Every line below from the one containing "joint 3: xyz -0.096" through the one containing "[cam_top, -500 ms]" must be transcribed exactly. Omit all lines outside that stretch.

Records drawn from a dataset
· · ·
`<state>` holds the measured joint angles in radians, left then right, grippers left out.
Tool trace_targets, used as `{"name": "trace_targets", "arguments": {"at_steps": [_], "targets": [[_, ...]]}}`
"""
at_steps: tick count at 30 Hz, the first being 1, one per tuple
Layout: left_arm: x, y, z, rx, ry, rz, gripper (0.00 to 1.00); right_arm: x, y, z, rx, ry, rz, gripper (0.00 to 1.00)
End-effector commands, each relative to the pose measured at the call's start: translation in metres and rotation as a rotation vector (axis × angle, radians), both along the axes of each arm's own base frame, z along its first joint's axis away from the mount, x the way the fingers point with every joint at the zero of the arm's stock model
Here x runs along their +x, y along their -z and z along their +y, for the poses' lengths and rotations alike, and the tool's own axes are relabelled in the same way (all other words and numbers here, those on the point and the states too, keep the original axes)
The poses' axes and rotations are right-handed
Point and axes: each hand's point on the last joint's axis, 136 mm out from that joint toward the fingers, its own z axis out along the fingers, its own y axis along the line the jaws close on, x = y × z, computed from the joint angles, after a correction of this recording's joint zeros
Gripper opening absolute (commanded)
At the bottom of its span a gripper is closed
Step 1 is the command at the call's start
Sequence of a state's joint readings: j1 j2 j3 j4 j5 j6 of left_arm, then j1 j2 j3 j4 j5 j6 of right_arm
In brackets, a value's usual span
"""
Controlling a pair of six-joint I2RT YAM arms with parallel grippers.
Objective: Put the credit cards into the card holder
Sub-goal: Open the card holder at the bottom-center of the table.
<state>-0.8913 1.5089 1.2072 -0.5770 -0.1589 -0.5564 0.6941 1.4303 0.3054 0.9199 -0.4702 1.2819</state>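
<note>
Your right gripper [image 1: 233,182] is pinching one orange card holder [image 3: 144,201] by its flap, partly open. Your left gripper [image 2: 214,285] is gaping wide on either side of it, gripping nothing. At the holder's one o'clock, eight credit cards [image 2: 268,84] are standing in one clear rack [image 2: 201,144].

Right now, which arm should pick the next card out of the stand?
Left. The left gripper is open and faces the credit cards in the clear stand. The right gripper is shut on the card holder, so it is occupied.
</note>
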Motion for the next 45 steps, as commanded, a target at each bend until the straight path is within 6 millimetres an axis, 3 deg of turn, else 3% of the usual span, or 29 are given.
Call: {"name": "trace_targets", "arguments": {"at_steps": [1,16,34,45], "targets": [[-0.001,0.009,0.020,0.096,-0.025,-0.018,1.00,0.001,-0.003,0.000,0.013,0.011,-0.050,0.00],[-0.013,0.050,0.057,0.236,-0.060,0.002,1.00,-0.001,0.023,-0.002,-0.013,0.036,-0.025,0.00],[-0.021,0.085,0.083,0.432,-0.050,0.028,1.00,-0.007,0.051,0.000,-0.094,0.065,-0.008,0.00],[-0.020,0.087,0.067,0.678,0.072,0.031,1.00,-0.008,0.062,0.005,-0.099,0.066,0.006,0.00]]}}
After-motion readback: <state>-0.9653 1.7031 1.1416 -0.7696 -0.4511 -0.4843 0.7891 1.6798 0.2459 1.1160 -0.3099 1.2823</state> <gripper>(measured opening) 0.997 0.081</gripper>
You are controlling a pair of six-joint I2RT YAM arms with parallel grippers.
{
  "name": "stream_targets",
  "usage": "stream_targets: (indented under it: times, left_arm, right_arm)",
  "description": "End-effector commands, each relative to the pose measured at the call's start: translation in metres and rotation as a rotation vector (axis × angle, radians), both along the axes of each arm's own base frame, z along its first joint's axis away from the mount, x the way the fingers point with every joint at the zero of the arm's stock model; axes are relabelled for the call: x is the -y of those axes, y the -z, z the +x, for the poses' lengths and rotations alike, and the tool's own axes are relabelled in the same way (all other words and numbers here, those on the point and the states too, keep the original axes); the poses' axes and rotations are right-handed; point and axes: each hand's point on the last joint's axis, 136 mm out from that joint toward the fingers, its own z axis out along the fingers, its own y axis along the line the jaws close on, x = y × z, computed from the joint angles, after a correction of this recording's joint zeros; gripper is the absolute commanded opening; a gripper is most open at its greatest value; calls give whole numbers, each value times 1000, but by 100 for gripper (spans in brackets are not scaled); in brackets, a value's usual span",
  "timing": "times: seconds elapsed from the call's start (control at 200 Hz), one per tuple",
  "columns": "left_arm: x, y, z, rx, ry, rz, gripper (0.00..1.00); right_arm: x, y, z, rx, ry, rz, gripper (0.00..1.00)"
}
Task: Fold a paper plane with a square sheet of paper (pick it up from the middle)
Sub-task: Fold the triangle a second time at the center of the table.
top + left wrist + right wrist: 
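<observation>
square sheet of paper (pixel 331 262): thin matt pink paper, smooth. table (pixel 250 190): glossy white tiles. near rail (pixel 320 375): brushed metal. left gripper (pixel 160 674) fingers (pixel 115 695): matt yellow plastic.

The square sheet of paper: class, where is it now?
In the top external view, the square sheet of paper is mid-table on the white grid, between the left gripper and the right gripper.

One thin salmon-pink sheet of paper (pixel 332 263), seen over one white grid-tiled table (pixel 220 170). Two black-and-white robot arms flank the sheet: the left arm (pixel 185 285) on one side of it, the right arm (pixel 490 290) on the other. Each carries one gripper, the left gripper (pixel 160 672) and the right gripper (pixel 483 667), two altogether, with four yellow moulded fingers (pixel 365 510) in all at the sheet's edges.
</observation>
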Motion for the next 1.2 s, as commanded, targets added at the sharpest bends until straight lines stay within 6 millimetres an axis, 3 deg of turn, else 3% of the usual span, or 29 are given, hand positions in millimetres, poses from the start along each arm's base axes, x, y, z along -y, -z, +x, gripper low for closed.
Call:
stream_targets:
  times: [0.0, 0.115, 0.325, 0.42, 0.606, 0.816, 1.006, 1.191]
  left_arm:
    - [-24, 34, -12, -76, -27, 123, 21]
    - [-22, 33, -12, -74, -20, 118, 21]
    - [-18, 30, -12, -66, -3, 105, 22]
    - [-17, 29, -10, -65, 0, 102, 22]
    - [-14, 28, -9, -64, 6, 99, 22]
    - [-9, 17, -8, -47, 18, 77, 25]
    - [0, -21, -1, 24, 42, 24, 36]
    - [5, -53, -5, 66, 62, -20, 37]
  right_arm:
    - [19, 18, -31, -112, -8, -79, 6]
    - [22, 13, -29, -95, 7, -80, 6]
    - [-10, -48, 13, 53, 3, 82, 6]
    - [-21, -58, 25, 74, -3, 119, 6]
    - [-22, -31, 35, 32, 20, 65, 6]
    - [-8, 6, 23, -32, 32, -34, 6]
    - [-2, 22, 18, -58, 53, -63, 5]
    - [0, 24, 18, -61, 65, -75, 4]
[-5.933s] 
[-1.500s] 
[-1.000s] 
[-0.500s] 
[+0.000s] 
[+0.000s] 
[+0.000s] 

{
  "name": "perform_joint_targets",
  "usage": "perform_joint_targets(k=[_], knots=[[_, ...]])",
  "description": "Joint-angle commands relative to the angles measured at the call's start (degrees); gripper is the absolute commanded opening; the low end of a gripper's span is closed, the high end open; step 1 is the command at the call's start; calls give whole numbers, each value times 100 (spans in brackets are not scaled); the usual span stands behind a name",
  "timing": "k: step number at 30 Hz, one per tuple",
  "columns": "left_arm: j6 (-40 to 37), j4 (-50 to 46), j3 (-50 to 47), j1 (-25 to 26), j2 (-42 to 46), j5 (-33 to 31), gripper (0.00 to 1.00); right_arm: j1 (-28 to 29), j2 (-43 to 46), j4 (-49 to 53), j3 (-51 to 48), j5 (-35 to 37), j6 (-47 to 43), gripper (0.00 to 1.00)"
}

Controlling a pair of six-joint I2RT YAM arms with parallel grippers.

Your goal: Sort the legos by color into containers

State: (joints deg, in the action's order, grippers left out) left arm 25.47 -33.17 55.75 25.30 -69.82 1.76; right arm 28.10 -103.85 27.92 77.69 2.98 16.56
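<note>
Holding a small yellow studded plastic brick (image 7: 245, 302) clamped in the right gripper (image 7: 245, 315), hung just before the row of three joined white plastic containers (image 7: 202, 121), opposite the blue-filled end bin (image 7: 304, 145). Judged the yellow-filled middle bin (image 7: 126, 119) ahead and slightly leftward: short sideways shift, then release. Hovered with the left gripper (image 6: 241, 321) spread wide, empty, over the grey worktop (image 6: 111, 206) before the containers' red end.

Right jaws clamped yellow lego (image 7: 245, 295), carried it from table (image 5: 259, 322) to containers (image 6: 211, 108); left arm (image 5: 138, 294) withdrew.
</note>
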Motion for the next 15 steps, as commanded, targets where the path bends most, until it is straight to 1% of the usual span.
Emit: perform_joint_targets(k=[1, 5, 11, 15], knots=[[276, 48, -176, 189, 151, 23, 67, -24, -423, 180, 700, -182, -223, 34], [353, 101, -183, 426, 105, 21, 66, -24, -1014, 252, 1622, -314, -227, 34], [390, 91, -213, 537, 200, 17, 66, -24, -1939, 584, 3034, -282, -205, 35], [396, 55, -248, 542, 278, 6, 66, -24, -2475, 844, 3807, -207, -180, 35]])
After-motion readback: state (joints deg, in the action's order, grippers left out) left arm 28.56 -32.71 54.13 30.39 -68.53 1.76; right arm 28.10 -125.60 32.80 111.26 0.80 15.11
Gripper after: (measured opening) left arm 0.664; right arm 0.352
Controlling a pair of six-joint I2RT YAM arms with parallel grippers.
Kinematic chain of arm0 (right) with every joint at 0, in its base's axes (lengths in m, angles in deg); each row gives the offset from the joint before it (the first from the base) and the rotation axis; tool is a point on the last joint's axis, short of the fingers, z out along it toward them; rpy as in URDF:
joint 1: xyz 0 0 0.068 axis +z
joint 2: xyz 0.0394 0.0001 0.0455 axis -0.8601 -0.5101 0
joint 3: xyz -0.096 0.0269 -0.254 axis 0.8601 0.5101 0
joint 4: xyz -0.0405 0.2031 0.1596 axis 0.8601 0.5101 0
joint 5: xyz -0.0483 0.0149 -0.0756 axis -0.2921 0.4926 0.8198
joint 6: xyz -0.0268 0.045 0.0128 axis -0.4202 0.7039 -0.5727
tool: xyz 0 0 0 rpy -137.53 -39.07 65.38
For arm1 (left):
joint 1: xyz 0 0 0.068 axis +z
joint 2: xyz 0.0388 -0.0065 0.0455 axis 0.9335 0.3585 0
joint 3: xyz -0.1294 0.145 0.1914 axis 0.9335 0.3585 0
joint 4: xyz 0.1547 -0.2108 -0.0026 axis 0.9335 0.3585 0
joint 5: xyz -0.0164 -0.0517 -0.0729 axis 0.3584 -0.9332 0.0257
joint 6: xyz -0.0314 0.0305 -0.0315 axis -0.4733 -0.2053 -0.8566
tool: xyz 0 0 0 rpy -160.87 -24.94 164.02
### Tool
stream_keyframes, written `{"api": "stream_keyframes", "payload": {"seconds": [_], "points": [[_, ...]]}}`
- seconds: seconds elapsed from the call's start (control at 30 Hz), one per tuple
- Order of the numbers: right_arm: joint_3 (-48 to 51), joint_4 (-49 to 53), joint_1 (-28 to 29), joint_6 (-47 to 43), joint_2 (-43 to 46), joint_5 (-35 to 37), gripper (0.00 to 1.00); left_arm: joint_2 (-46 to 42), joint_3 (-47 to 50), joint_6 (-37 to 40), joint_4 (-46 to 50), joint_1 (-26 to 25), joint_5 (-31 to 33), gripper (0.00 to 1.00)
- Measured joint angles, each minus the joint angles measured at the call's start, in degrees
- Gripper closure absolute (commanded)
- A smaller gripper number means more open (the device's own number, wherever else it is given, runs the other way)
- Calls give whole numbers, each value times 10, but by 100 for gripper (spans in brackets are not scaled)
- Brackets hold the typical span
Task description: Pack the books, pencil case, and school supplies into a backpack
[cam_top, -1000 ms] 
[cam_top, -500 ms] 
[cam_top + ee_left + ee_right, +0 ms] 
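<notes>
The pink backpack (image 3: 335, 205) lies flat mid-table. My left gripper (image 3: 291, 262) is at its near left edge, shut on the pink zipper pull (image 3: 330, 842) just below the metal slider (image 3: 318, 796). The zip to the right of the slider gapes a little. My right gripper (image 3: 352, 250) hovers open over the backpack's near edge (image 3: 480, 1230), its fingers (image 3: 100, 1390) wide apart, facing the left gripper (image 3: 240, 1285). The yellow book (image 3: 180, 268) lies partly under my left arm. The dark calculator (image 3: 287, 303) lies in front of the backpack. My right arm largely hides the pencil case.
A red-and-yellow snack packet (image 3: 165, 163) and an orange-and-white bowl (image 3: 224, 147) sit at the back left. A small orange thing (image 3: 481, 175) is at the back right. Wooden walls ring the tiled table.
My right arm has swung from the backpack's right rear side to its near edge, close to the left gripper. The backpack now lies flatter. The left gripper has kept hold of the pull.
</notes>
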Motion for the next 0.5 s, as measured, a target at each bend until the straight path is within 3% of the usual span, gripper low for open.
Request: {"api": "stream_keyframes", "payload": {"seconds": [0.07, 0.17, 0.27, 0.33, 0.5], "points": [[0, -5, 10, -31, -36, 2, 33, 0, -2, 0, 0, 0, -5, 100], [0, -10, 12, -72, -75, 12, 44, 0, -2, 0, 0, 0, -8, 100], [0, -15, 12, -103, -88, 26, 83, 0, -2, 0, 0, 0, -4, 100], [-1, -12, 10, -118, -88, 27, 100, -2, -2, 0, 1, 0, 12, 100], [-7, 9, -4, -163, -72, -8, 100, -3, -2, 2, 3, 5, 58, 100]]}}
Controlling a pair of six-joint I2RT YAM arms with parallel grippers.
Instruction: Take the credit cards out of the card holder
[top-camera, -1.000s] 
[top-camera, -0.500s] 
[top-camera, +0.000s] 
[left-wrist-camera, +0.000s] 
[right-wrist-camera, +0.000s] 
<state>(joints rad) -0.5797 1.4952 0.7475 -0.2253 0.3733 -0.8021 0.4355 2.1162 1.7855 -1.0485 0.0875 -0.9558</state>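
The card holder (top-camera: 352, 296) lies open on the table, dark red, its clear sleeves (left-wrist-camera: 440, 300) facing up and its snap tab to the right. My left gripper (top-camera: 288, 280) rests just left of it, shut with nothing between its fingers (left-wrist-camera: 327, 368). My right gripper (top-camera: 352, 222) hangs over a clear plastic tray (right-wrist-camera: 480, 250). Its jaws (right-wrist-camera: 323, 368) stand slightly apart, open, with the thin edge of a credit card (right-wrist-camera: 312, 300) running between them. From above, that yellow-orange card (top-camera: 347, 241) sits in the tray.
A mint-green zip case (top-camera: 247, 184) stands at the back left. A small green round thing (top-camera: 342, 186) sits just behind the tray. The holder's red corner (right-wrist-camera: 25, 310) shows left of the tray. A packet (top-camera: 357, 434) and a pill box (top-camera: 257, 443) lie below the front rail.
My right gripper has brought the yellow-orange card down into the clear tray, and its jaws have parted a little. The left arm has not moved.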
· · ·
▶ [Result for this task]:
joint 3: xyz -0.096 0.0269 -0.254 axis 0.8601 0.5101 0
joint 4: xyz -0.0405 0.2031 0.1596 axis 0.8601 0.5101 0
joint 5: xyz -0.0483 0.0149 -0.0756 axis -0.2921 0.4926 0.8198
joint 6: xyz -0.0268 0.045 0.0128 axis -0.4202 0.7039 -0.5727
tool: xyz 0 0 0 rpy -137.53 -39.07 65.38
For arm1 (left):
joint 1: xyz 0 0 0.068 axis +z
joint 2: xyz 0.0388 -0.0065 0.0455 axis 0.9335 0.3585 0
joint 3: xyz -0.1294 0.145 0.1914 axis 0.9335 0.3585 0
joint 4: xyz 0.1547 -0.2108 -0.0026 axis 0.9335 0.3585 0
joint 5: xyz -0.0164 -0.0517 -0.0729 axis 0.3584 -0.9332 0.0257
joint 6: xyz -0.0314 0.0305 -0.0315 axis -0.4733 -0.2053 -0.8566
tool: xyz 0 0 0 rpy -160.87 -24.94 164.02
### Tool
stream_keyframes, written `{"api": "stream_keyframes", "payload": {"seconds": [_], "points": [[_, ...]]}}`
- seconds: seconds elapsed from the call's start (control at 30 Hz), one per tuple
- Order of the numbers: right_arm: joint_3 (-48 to 51), joint_4 (-49 to 53), joint_1 (-28 to 29), joint_6 (-47 to 43), joint_2 (-43 to 46), joint_5 (-35 to 37), gripper (0.00 to 1.00); left_arm: joint_2 (-46 to 42), joint_3 (-47 to 50), joint_6 (-37 to 40), joint_4 (-46 to 50), joint_1 (-26 to 25), joint_5 (-31 to 33), gripper (0.00 to 1.00)
- Measured joint angles, each minus the joint angles measured at the call's start, in degrees
- Gripper closure absolute (commanded)
- A smaller gripper number means more open (the device's own number, wherever else it is given, runs the other way)
- Calls give whole numbers, each value times 10, but by 100 for gripper (spans in brackets are not scaled)
- Brackets hold the typical span
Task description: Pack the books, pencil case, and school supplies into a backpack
[cam_top, -1000 ms] 
[cam_top, -500 ms] 

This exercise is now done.